##### Recorded information

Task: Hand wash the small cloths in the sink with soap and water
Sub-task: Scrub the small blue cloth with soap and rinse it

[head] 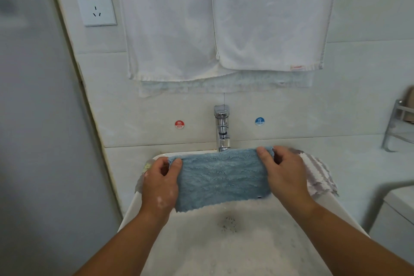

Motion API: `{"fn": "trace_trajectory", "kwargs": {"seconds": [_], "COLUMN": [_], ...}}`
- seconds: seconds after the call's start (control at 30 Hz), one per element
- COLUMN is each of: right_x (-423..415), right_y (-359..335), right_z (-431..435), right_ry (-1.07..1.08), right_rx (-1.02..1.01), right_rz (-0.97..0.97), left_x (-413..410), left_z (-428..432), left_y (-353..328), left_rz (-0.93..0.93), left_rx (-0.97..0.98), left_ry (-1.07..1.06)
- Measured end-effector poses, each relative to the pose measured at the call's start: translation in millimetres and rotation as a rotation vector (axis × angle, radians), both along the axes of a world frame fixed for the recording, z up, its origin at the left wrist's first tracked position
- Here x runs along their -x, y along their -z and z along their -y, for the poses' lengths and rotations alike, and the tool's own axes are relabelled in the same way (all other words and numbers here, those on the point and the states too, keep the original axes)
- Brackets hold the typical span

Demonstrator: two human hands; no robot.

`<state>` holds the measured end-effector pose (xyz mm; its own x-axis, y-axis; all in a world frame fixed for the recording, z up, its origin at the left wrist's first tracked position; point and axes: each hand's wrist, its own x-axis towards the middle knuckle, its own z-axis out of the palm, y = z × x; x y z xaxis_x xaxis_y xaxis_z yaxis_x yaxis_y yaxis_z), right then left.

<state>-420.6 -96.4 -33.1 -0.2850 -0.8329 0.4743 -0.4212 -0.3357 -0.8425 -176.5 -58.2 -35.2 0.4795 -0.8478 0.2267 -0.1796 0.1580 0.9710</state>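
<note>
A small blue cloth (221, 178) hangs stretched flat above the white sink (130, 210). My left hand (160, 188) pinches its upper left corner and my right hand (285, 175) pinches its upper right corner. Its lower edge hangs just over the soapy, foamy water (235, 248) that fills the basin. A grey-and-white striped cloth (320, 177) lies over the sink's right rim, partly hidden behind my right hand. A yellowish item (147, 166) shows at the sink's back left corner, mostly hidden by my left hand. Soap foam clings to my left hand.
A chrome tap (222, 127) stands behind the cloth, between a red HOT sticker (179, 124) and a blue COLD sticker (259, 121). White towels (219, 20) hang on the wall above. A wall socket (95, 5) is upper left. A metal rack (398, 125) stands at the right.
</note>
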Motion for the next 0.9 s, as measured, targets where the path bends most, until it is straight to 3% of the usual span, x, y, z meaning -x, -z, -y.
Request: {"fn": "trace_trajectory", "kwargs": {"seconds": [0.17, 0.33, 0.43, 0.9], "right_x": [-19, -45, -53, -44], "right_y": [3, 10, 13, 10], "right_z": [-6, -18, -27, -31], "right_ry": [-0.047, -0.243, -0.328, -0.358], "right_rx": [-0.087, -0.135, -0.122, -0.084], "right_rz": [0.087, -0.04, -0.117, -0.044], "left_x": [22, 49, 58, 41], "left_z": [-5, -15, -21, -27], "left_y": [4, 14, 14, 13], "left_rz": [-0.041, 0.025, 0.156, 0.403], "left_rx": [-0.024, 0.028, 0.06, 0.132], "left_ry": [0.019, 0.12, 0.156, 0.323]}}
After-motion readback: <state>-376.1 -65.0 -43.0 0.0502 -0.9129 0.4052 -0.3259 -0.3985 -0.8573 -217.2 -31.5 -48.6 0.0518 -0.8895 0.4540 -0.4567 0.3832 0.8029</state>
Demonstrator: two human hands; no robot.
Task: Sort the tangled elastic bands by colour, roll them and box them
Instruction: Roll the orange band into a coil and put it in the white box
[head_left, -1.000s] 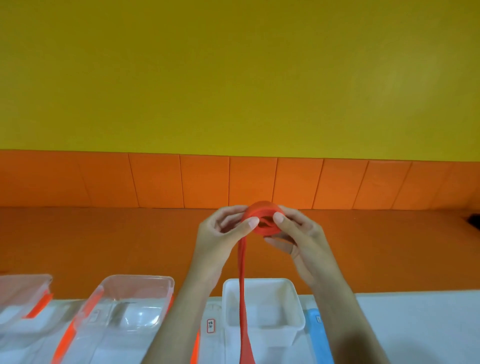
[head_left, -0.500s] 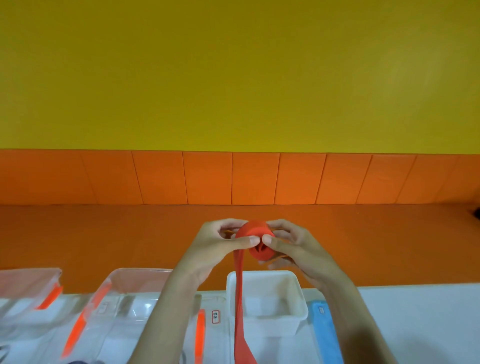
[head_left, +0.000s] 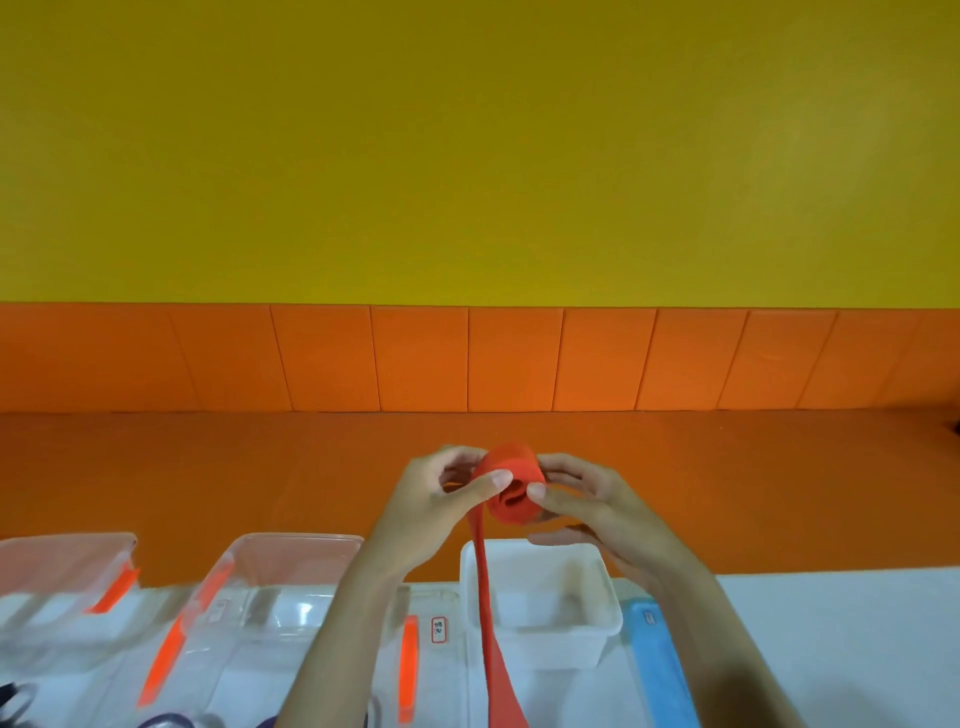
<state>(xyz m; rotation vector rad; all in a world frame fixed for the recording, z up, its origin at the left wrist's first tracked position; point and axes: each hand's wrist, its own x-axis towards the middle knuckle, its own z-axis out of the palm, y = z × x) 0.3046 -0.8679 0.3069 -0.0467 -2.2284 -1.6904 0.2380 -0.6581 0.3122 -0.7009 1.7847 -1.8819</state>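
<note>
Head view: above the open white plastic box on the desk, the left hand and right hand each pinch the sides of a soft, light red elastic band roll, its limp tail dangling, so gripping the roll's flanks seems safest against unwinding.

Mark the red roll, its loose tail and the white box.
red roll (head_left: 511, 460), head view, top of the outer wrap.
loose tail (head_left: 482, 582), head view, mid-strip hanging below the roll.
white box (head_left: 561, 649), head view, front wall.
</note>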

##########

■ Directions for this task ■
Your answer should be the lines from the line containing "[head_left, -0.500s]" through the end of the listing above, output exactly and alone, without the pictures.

■ Finished exercise ■
[head_left, -0.500s] 
[head_left, +0.000s] 
<state>(xyz m; rotation vector rad; all in a world frame fixed for the recording, z up, its origin at the left wrist's first tracked position; point and axes: each hand's wrist, its own x-axis towards the middle knuckle, its own z-axis out of the palm, y = z × x) 0.3046 -0.8679 0.3069 -0.0467 -2.2284 -1.6904 0.2380 -0.6581 0.3122 -0.7009 1.7847 -1.8819</state>
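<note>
Head view: above the open white plastic box on the desk, the left hand and right hand each pinch the sides of a soft, light red elastic band roll, its limp tail dangling, so gripping the roll's flanks seems safest against unwinding.

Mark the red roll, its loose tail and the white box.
red roll (head_left: 511, 460), head view, top of the outer wrap.
loose tail (head_left: 482, 582), head view, mid-strip hanging below the roll.
white box (head_left: 561, 649), head view, front wall.
</note>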

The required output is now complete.